His introduction to Katherine was not fortunate. He greeted her loudly and asked her a question she could not follow: she realized suddenly that her conversance with English depended a good deal on being accustomed to the Fennels’ voices. This made an awkward gap in the conversation till Robin straightened it out, and Katherine found herself blushing. He looked at her with an expression of arrested benevolence as if she had said something improper. She noticed that his two middle top teeth pushed each other outward and formed an arc brisé.
His arrival put her rather into the background, and for the moment she was not sorry, finding it amusing to see another guest welcomed as she had been. Also she had subconsciously been waiting for this new visitor ever since she heard he was coming. Her sensation that there should be somebody else had never quite left her. But she did not know what she had expected, and certainly Jack Stormalong made very little appeal to her. When they assembled in the lounge before dinner to drink some sherry in honour of his arrival, she expanded her initial rebuff into dislike. He would be about twenty-five, with short, oiled hair that waved slightly in front, a face neither handsome nor ugly, that spoke of little but a sense of his own authority—a military face, such as she was used to seeing above the high collars of cadets in her own country, offering peace but not friendship on certain terms. He was over six feet tall and very strong. He shook hands warmly with Mr. Fennel, whom he called “sir”, and, carrying a glass of pale sherry to Jane, said “Hello, Jane” in a low, affectionate voice, gripping her right arm momentarily just below the shoulder, which caused her slightly to stagger. Katherine kept out of his reach, sitting quietly on the piano stool.

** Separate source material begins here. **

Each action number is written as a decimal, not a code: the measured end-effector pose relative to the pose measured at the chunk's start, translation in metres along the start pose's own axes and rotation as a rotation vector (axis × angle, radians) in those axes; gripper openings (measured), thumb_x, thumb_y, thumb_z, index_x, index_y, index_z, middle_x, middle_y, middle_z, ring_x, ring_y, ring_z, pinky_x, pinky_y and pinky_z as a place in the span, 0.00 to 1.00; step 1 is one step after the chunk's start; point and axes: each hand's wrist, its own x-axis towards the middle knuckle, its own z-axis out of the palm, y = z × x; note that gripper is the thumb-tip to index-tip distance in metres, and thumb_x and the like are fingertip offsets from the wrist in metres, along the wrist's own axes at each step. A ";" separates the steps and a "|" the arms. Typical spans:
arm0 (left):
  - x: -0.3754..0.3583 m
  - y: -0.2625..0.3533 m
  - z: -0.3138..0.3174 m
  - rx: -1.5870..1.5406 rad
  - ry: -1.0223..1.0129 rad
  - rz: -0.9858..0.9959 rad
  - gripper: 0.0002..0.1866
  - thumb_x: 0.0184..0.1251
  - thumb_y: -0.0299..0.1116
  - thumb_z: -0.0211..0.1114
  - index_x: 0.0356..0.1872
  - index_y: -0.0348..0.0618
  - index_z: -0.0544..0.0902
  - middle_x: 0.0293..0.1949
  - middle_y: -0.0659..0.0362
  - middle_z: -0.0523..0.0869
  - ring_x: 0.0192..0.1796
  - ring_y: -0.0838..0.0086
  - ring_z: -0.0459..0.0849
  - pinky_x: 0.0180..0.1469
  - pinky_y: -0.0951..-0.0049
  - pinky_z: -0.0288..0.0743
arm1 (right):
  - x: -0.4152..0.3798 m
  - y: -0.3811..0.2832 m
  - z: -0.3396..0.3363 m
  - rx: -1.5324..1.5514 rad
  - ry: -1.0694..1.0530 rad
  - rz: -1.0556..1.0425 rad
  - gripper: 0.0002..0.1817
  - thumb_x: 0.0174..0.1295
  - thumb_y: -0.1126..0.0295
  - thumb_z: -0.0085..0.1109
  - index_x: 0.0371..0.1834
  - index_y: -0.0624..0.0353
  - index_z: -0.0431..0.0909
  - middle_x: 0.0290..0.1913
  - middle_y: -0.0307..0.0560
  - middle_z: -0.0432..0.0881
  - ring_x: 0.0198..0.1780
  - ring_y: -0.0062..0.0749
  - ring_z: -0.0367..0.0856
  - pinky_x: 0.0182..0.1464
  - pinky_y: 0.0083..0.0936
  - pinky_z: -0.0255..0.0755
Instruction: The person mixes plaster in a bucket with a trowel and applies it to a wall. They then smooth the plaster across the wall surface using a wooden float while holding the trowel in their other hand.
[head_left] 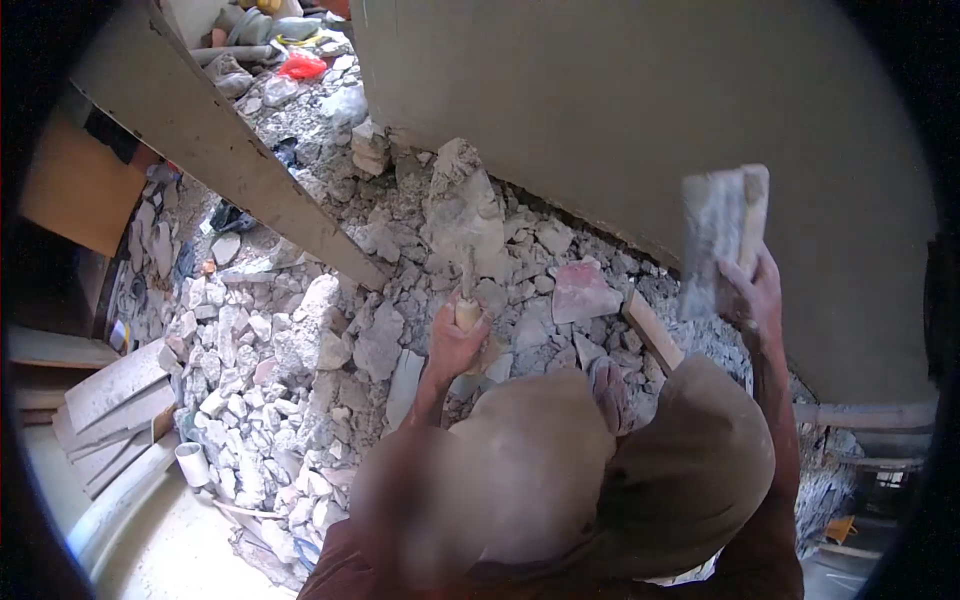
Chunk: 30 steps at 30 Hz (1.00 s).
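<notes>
My left hand [452, 348] is closed round the wooden handle of a trowel [466, 225], whose blade points away from me over the rubble with a lump of grey mortar [455, 160] at its far end. On the other side, my right hand [757, 292] grips a plastering float [712, 235], a flat rectangular tool with a pale bar along its back. The float is raised in front of the smooth grey wall [620, 110] and overlaps it in this view. My bent knees [690, 430] are below, between both arms.
Broken rubble [370, 340] covers the ground. A leaning post [240, 150] slants down at the left. Near the lower left lie stacked boards [120, 405] and a white pipe end [192, 464]. Bags and a red plastic piece [302, 66] lie far back.
</notes>
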 end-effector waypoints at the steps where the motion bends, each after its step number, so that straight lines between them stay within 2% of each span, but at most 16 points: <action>1: 0.001 0.002 0.000 0.003 0.005 0.004 0.11 0.61 0.32 0.69 0.41 0.41 0.78 0.27 0.61 0.82 0.27 0.75 0.82 0.31 0.72 0.75 | 0.007 -0.015 0.017 0.000 -0.030 -0.040 0.28 0.61 0.70 0.65 0.64 0.66 0.70 0.52 0.45 0.82 0.50 0.27 0.81 0.55 0.24 0.75; 2: -0.001 0.010 -0.001 0.003 -0.009 -0.025 0.12 0.61 0.33 0.69 0.42 0.41 0.78 0.28 0.60 0.83 0.30 0.74 0.82 0.34 0.71 0.76 | 0.010 -0.029 0.035 0.002 -0.033 -0.043 0.28 0.61 0.70 0.65 0.64 0.66 0.70 0.52 0.45 0.82 0.50 0.27 0.81 0.55 0.24 0.75; 3: -0.001 0.020 0.000 -0.003 -0.011 -0.051 0.13 0.61 0.33 0.69 0.43 0.40 0.78 0.30 0.59 0.83 0.33 0.73 0.83 0.38 0.70 0.77 | 0.015 -0.043 0.054 0.091 -0.055 -0.140 0.26 0.60 0.70 0.67 0.61 0.66 0.72 0.49 0.45 0.83 0.48 0.26 0.82 0.52 0.23 0.76; 4: 0.001 0.034 -0.001 -0.010 0.007 -0.040 0.13 0.61 0.33 0.69 0.43 0.40 0.78 0.30 0.59 0.83 0.33 0.73 0.83 0.38 0.70 0.77 | 0.023 -0.056 0.070 0.183 -0.077 -0.243 0.24 0.60 0.69 0.68 0.57 0.66 0.74 0.46 0.45 0.84 0.47 0.26 0.83 0.49 0.23 0.76; 6: -0.003 0.056 -0.005 0.025 0.024 0.055 0.17 0.62 0.35 0.70 0.48 0.39 0.78 0.33 0.57 0.84 0.37 0.71 0.83 0.43 0.69 0.77 | 0.029 -0.070 0.096 0.131 -0.082 -0.346 0.20 0.60 0.70 0.68 0.53 0.66 0.75 0.43 0.43 0.84 0.44 0.24 0.82 0.47 0.22 0.76; 7: -0.003 0.048 -0.004 0.025 0.035 0.052 0.17 0.62 0.35 0.70 0.48 0.39 0.78 0.33 0.57 0.84 0.37 0.71 0.83 0.43 0.69 0.77 | 0.031 -0.074 0.106 0.077 -0.083 -0.434 0.17 0.60 0.71 0.68 0.49 0.65 0.77 0.40 0.41 0.84 0.42 0.22 0.81 0.45 0.22 0.76; 9: -0.003 0.035 -0.006 0.212 0.089 0.193 0.19 0.62 0.35 0.70 0.50 0.38 0.77 0.35 0.57 0.84 0.37 0.70 0.83 0.43 0.68 0.77 | 0.034 -0.076 0.122 0.053 -0.103 -0.456 0.14 0.60 0.71 0.68 0.45 0.65 0.77 0.38 0.41 0.83 0.40 0.21 0.79 0.43 0.22 0.75; 11: -0.009 0.033 -0.011 0.207 0.094 0.173 0.20 0.62 0.36 0.70 0.52 0.38 0.77 0.36 0.56 0.84 0.37 0.68 0.83 0.44 0.67 0.77 | 0.040 -0.075 0.137 0.035 -0.116 -0.532 0.12 0.59 0.70 0.69 0.38 0.63 0.76 0.32 0.40 0.80 0.34 0.19 0.74 0.38 0.23 0.72; 15: -0.017 0.065 -0.024 0.260 0.106 0.201 0.21 0.61 0.35 0.69 0.52 0.37 0.76 0.40 0.51 0.84 0.40 0.63 0.83 0.46 0.64 0.76 | 0.052 -0.076 0.153 0.005 -0.131 -0.583 0.13 0.59 0.68 0.69 0.38 0.64 0.76 0.31 0.42 0.79 0.35 0.20 0.75 0.38 0.24 0.72; 19: -0.019 0.056 -0.033 0.228 0.075 0.147 0.20 0.61 0.33 0.68 0.51 0.36 0.75 0.40 0.48 0.82 0.42 0.58 0.83 0.47 0.62 0.76 | 0.061 -0.075 0.164 -0.008 -0.111 -0.572 0.15 0.58 0.67 0.70 0.38 0.63 0.75 0.29 0.45 0.78 0.32 0.24 0.74 0.37 0.27 0.72; 22: -0.019 0.057 -0.034 0.267 0.153 0.242 0.20 0.59 0.32 0.68 0.50 0.36 0.75 0.40 0.46 0.82 0.43 0.55 0.82 0.48 0.61 0.75 | 0.067 -0.075 0.170 -0.071 -0.067 -0.604 0.15 0.57 0.66 0.71 0.36 0.63 0.74 0.29 0.47 0.77 0.31 0.26 0.73 0.36 0.28 0.72; 24: -0.021 0.063 -0.036 0.269 0.074 0.049 0.26 0.56 0.32 0.70 0.56 0.34 0.75 0.53 0.41 0.80 0.57 0.45 0.79 0.60 0.58 0.72 | 0.069 -0.076 0.173 -0.093 -0.038 -0.628 0.16 0.57 0.66 0.72 0.35 0.62 0.74 0.28 0.47 0.76 0.30 0.26 0.73 0.35 0.28 0.71; 28: -0.024 0.052 -0.031 0.322 0.174 0.063 0.28 0.57 0.33 0.70 0.58 0.34 0.74 0.57 0.40 0.79 0.62 0.44 0.76 0.64 0.57 0.70 | 0.073 -0.076 0.179 -0.140 0.058 -0.718 0.17 0.56 0.65 0.74 0.33 0.61 0.72 0.27 0.47 0.75 0.30 0.29 0.73 0.33 0.29 0.71; 30: -0.027 0.050 -0.033 0.307 0.170 -0.031 0.29 0.58 0.34 0.70 0.60 0.35 0.74 0.60 0.39 0.78 0.65 0.44 0.74 0.67 0.56 0.67 | 0.076 -0.075 0.180 -0.141 0.084 -0.733 0.17 0.56 0.65 0.74 0.33 0.61 0.72 0.27 0.47 0.75 0.29 0.31 0.74 0.33 0.30 0.71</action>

With increasing annoyance she noticed however that his arrival put the Fennels in good spirits. With her they were attentive, kind, relaxed: now, matched with a different partner, they grew sunny, skilful, almost flickering as the conversation at dinner played lightly around garden-pests, even Jane joining in, and Jack Stormalong demonstrated that it was perfectly easy to eat and hold up one end of a conversation at the same time. There was no doubt that he was more of a success than she had been. He took it for granted that he was at home there: he embarked on long anecdotes, sipping at the wine, and after each sip redirecting his discourse to a different person. Only he never said anything to Katherine. When they brought her into the conversation he forced himself to take notice of her, blinking his cold blue eyes once or twice. It was not quite as if they had introduced the maid into the discussion, but all the same he seemed disconcerted.

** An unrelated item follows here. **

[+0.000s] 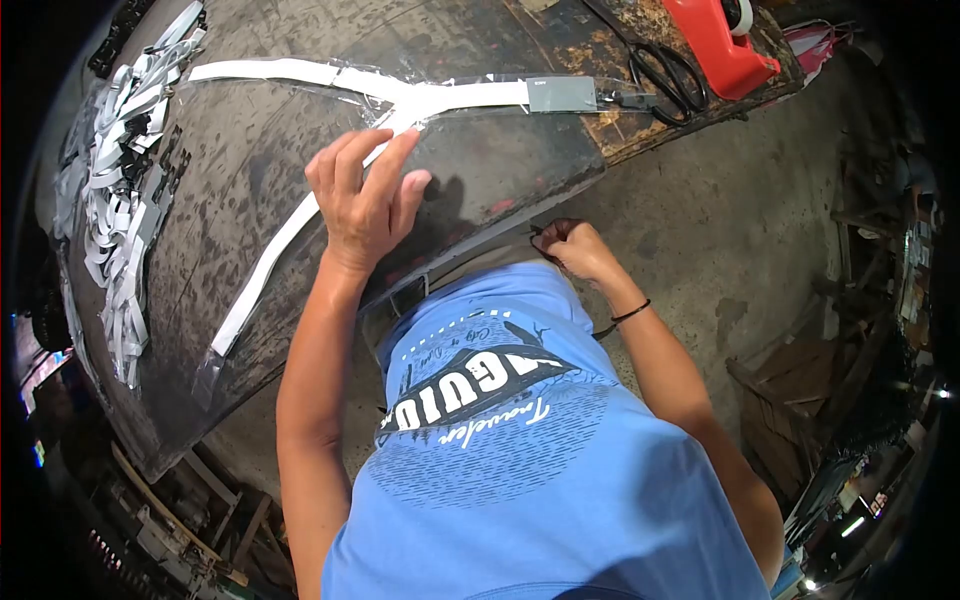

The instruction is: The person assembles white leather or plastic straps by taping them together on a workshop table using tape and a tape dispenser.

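My left hand [365, 195] hovers over the table with its fingers apart, fingertips right at a white Y-shaped strap [265, 262]. Clear plastic covers the strap's arms, and a grey card [561, 94] sits on the right arm. One arm runs to the upper left, another toward the lower left near the table edge. Beside my waist, below the table edge, my right hand [580, 250] is closed in a pinch. Something thin and dark shows at its fingertips, but I cannot tell what it is.
Along the table's left side lies a heap of white straps with black clips [130, 200]. Black scissors [665, 85] and a red tape dispenser [722, 50] are at the upper right corner. The table edge [500, 220] runs just in front of my body. Wooden pieces [790, 400] stand at right.
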A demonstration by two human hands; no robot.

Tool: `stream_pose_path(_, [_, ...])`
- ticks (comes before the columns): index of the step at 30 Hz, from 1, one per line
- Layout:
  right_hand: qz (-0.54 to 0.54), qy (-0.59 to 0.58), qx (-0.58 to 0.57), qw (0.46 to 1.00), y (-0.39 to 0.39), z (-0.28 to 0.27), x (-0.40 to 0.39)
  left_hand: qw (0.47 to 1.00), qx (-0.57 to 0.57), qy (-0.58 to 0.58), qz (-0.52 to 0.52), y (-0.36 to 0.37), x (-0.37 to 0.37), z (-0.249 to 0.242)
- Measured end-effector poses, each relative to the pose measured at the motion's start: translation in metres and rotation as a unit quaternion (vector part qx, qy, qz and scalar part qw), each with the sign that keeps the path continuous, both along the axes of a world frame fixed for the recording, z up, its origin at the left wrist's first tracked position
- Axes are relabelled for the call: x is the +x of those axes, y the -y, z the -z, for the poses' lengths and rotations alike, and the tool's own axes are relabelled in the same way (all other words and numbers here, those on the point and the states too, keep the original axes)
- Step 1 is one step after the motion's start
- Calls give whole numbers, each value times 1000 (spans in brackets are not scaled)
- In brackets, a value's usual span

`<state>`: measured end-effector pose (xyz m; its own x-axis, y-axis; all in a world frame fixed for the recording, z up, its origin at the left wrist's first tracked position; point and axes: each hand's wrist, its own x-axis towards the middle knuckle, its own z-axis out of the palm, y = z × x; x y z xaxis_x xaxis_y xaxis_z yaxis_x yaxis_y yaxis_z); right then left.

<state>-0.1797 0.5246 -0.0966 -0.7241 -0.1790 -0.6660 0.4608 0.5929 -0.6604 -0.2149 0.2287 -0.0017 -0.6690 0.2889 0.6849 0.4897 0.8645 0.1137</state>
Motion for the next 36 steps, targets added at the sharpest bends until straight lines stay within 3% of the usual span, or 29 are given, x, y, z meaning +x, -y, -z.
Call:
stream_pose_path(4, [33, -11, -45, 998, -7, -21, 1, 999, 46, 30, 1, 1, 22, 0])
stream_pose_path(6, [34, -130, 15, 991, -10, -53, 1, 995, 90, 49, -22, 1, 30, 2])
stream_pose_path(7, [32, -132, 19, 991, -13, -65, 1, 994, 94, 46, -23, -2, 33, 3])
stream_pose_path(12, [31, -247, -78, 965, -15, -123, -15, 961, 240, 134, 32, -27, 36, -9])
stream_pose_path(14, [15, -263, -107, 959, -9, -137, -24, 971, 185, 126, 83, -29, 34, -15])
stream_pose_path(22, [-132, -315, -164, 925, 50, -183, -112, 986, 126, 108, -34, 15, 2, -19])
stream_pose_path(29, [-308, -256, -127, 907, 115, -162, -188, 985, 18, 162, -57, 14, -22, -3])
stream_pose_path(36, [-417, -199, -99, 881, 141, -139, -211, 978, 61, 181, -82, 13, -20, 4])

Robin was very attentive to him. Perhaps by contrast, he seemed more boyish than usual; he asked questions about fishing and the sports car that Jack Stormalong answered with good-humoured superiority, as if speaking to a younger brother. Katherine, in whom Robin had never shown such interest, grew sulky, and let the babble go on without bothering to follow it. At the end of the meal Robin finished by suggesting that while they were all there a photograph should be taken, and Katherine knew that he would not have suggested it for her sake. However, she followed the party out onto the small lawn while Robin went upstairs to find the camera.
“There ought to be a couple of films left,” said Mr. Fennel, flattening worm-casts with the toe of his shoe. “When did we use it last? At Easter, was it?”

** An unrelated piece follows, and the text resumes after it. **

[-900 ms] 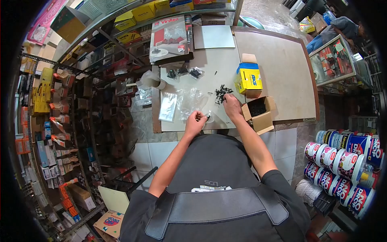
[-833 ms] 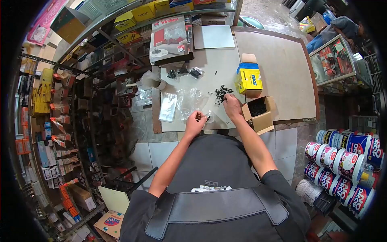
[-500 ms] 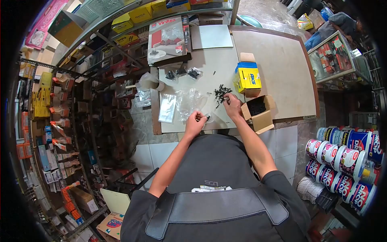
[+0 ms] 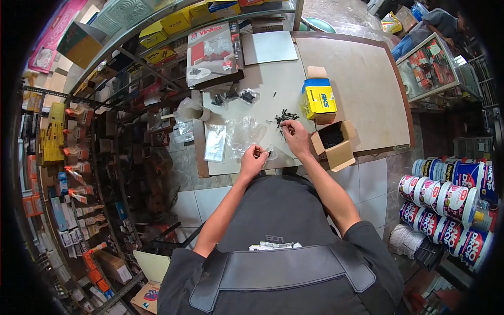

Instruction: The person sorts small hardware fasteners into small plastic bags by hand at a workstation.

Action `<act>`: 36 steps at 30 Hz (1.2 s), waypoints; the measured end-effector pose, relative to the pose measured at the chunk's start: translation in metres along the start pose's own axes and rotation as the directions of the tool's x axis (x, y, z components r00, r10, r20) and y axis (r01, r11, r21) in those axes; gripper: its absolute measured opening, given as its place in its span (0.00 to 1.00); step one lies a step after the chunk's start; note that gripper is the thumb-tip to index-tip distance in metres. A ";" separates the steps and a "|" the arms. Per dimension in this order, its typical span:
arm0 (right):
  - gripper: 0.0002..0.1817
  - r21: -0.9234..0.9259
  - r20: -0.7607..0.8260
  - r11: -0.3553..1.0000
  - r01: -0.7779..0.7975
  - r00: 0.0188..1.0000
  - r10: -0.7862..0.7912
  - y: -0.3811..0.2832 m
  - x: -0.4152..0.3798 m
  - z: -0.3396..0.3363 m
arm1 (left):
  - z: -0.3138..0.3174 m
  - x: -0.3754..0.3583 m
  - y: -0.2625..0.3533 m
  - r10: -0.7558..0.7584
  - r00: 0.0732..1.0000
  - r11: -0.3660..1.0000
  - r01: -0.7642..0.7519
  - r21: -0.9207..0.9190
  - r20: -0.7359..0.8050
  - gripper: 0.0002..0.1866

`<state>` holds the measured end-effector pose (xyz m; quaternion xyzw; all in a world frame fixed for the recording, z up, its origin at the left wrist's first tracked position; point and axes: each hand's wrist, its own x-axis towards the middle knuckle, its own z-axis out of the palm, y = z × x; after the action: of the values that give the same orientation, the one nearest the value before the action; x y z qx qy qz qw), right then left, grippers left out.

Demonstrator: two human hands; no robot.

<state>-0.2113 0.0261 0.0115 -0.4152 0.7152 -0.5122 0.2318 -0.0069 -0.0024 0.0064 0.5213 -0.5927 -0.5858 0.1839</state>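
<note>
My left hand (image 4: 253, 161) is closed in a pinch on a small clear plastic bag (image 4: 272, 156), with a few dark pieces at its mouth. My right hand (image 4: 296, 138) has its fingertips drawn together at the near edge of a loose pile of black screws (image 4: 286, 115). Whatever lies between those fingertips is too small to make out. Just right of that hand, an open cardboard box (image 4: 341, 154) holds a mass of small black pieces. Behind it stands a yellow and blue AKS box (image 4: 320, 101) with its flap up.
Filled bags of black pieces (image 4: 248, 95) lie at the table's back left, near a Vinilex box (image 4: 212, 55). Flat clear bags (image 4: 215, 143) rest at the left edge. Shelving (image 4: 84, 173) flanks the left; paint tubs (image 4: 446, 205) are stacked right. Another person (image 4: 438, 26) is at the upper right.
My right hand has shifted slightly left and up against the near side of the screw pile. My left hand stays with the bag. The whole view has moved a little.
</note>
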 end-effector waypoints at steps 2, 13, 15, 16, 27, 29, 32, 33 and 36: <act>0.08 0.036 0.081 0.999 -0.017 0.997 0.014 -0.020 -0.003 -0.003 | 0.000 0.001 -0.003 0.022 1.000 1.000 -0.022 -0.005 -0.001 0.10; 0.10 0.020 0.404 0.917 0.397 0.836 -0.371 -0.049 -0.027 -0.025 | -0.004 -0.001 0.000 -0.008 1.000 0.998 0.007 -0.057 -0.016 0.09; 0.11 -0.020 0.496 0.882 0.471 0.770 -0.400 -0.046 -0.030 -0.026 | -0.004 -0.001 0.001 -0.013 1.000 0.998 0.012 -0.061 -0.019 0.08; 0.11 -0.022 0.497 0.900 0.436 0.786 -0.368 -0.047 -0.032 -0.026 | -0.004 0.000 0.002 -0.005 1.000 0.998 0.003 -0.065 -0.018 0.08; 0.15 0.083 0.389 0.971 0.226 0.889 -0.240 -0.060 -0.031 -0.024 | -0.003 0.003 -0.003 -0.019 1.000 0.997 0.019 -0.080 -0.004 0.08; 0.14 0.127 0.403 0.967 0.222 0.879 -0.254 -0.054 -0.032 -0.021 | -0.002 0.004 -0.003 -0.011 1.000 0.997 0.011 -0.074 -0.005 0.08; 0.14 0.049 0.303 0.989 0.142 0.941 -0.150 -0.036 -0.030 -0.016 | -0.003 0.004 -0.005 0.015 0.999 0.999 -0.016 -0.047 -0.030 0.09; 0.14 0.049 0.305 0.989 0.143 0.940 -0.151 -0.024 -0.028 -0.014 | -0.003 0.004 -0.005 0.015 0.999 0.999 -0.017 -0.048 -0.031 0.09; 0.16 -0.114 0.111 0.989 0.098 0.990 -0.085 0.024 -0.017 -0.008 | -0.003 0.003 -0.004 0.008 1.000 0.999 -0.009 -0.042 -0.023 0.09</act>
<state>-0.2162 0.0480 -0.0097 -0.4874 0.7113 -0.4559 0.2205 -0.0037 -0.0059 0.0022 0.5214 -0.5803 -0.5914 0.2039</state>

“Robin took one the day we were held up by the sheep on the way to Reading,” said Jane, from where she was standing with Jack Stormalong. “I thought he finished the roll then.”
Jack then began describing an incident that Jane seemed to find funny. Katherine, momentarily abandoned, drifted towards the garden seat that had stood between Jane and herself on the evening of their discussion, and where Mrs. Fennel was now sitting.
Mrs. Fennel looked up.
“Well, my dear, we are quite a party now.”
“Yes, we are.”
“Sit down a moment, won’t you? I’m afraid I’ve seen very little of you since you came. Not very gracious of me. But I thought you’d sooner be with Robin and Jane than holding my wool for me.”
Katherine murmured something, not understanding. But she was grateful to Mrs. Fennel. All the small embarrassments that were consequent on staying in a strange house had been smoothed deftly and precisely away by her, and Katherine had felt no hesitation in speaking to her. She now laid aside a novel by Sir Walter Scott.
“I’m sure it hasn’t been a very exciting holiday for you, but we thought it would be best to carry on as we are. We were a little uncertain about what you would expect.”
“I’m sure … everything has been wonderful.”
“Well, I hope at any rate that England won’t be a foreign country to you any longer,” said Mrs. Fennel. “You will come again another year. We all like you very much.”
“Oh, thank you——”
“And I think Robin has been very fortunate to make such a good friend.”
At this point Robin ran down the steps carrying a folding-camera. Mr. Fennel, who was wearing a panama hat, stepped forward.
“Now give that to me. I’ll be the man who presses the button.”
“Oh, but we want you in the picture,” exclaimed Jane, coming forward.
“Not a bit of it. Just you all get together. Ladies at the front, gentlemen at the back. Yes, round the seat will do.”
“Is it all right for the sun, sir?” said Jack Stormalong anxiously, looking as if he would like to take the camera into his own hands.
“I’ve taken dozens of photographs,” said Mr. Fennel firmly, “without bothering about things like that. The secret is to hold it steadily.”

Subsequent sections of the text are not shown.